So, where will this batch brew movement go? It’s steadily gaining momentum in the Melbourne specialty coffee scene, and customers of trailblazers like St Ali and Everyday will start asking for it at other venues, if they haven’t already. This is, in theory at least, a great thing – batch brew can be a delicious and affordable way to drink filter coffee when it’s done right. There’s also bound to be a share of trend jumpers, who’ve chosen batch brew not for these reasons, but because it’s what everyone else is doing. There always exists the unfortunate possibility for shops to misuse their brewing equipment, or assume it will do the hard work of dialing in the coffee for them. Maybe I’m just being paranoid, but I’d hate for the batch brew trend in Melbourne to become an excuse to phone things in at a lower price point. Batch brew isn’t plug and play; it still takes time and consideration to be done right, to which St. Ali and Everyday Coffee – like their North American quality batch brew brethren – can surely attest.

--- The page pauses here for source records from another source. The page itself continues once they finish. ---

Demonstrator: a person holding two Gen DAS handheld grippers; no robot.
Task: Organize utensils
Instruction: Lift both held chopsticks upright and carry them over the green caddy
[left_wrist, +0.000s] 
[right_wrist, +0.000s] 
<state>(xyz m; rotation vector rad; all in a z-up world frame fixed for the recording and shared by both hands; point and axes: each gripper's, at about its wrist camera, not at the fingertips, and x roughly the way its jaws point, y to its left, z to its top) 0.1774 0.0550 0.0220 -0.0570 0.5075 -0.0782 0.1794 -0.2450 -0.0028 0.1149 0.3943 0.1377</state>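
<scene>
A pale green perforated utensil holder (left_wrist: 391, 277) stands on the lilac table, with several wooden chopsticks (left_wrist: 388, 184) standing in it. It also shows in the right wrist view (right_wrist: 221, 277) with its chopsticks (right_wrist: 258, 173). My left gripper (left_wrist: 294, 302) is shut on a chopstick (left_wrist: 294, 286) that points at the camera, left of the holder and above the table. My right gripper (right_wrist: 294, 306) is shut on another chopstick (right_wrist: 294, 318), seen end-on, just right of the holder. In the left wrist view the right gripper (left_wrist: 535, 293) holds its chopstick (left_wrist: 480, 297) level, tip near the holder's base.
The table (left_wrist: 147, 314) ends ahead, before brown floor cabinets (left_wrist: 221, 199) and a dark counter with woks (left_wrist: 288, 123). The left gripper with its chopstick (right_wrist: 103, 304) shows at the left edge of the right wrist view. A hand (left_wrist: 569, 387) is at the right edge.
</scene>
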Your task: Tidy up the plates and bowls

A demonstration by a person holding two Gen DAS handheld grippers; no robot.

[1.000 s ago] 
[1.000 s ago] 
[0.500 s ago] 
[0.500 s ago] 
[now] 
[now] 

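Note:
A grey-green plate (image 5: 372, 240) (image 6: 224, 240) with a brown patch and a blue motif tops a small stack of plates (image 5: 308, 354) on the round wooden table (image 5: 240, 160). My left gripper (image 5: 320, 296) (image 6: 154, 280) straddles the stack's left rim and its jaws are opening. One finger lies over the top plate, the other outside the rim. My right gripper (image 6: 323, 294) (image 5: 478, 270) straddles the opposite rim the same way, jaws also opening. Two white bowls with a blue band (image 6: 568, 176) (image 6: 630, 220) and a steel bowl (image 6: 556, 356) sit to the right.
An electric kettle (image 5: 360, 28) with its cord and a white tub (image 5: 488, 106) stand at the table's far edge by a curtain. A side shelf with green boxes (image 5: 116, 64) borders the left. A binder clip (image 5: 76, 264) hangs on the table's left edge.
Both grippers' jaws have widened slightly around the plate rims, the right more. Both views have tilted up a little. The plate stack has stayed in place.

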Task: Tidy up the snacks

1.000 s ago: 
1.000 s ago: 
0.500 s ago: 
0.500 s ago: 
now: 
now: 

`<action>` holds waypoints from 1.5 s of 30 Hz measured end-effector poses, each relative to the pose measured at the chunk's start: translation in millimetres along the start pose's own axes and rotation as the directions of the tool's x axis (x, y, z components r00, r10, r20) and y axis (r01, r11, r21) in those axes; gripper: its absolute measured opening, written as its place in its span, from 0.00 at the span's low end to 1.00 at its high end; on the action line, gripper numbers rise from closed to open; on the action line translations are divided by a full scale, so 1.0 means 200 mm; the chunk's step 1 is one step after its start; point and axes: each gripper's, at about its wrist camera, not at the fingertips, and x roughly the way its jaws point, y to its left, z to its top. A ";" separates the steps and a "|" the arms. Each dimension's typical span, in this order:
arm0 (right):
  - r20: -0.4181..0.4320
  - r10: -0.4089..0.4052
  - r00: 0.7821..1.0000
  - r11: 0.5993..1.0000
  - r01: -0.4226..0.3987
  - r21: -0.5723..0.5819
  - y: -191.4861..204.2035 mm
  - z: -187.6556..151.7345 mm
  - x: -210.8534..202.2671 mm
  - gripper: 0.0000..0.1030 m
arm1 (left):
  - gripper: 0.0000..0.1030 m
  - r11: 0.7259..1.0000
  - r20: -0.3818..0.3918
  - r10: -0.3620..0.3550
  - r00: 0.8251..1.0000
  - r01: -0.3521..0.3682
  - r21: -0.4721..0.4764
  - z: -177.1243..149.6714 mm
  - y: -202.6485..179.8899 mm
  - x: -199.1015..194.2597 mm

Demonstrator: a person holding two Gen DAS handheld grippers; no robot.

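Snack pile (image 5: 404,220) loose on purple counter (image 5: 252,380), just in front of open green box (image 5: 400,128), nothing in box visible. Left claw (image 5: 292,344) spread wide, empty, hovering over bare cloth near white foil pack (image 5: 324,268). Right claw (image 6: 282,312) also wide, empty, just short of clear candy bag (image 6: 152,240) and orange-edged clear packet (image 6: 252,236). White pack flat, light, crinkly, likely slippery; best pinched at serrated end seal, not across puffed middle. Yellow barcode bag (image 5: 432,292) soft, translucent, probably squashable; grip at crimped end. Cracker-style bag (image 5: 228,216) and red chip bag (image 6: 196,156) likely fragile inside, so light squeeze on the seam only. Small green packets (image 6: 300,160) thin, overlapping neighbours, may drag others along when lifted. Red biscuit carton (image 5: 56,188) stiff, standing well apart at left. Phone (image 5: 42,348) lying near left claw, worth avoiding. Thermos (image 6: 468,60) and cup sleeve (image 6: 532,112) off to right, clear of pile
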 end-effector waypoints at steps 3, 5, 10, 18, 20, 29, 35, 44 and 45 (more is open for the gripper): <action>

All that said, there is good reason to be optimistic. Melbourne is a world capital for specialty coffee; there’s no reason why we shouldn’t boast the same plethora of brewing options, including batch brew, that one might find in New York City or San Francisco. We look back at Paul Geshos and Mark Dundon as pioneers in Australian filter coffee, and I think folks like Matt Perger and Mark Free are doing the same thing today for batch brew. I see this trend as being part and parcel with high quality green coffee sourcing and roasting, the establishment of excellent independent cafes like Everyday Coffee and Assembly, and the overall health and vigor of Melbourne’s coffee scene itself.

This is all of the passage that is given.